**Exercise goal:** Provide the data again in its entirety, exactly as given.

**Data provided:**
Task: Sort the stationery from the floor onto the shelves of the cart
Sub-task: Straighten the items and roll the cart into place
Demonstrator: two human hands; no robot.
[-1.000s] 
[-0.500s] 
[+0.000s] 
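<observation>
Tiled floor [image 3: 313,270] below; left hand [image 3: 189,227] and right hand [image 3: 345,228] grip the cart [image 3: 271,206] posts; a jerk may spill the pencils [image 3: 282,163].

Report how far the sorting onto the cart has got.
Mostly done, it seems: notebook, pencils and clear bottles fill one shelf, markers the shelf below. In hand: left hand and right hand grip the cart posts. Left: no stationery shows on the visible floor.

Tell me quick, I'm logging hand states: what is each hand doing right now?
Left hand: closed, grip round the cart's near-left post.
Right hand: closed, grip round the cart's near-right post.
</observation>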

**Reply:**
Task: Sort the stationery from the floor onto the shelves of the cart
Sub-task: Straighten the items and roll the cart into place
Demonstrator: two human hands; no robot.
[-1.000s] 
[-0.500s] 
[+0.000s] 
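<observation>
Tiled floor [image 3: 313,270] below; left hand [image 3: 189,227] and right hand [image 3: 345,228] grip the cart [image 3: 271,206] posts; a jerk may spill the pencils [image 3: 282,163].

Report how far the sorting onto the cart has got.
Mostly done, it seems: notebook, pencils and clear bottles fill one shelf, markers the shelf below. In hand: left hand and right hand grip the cart posts. Left: no stationery shows on the visible floor.

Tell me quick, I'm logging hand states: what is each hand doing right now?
Left hand: closed, grip round the cart's near-left post.
Right hand: closed, grip round the cart's near-right post.
</observation>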

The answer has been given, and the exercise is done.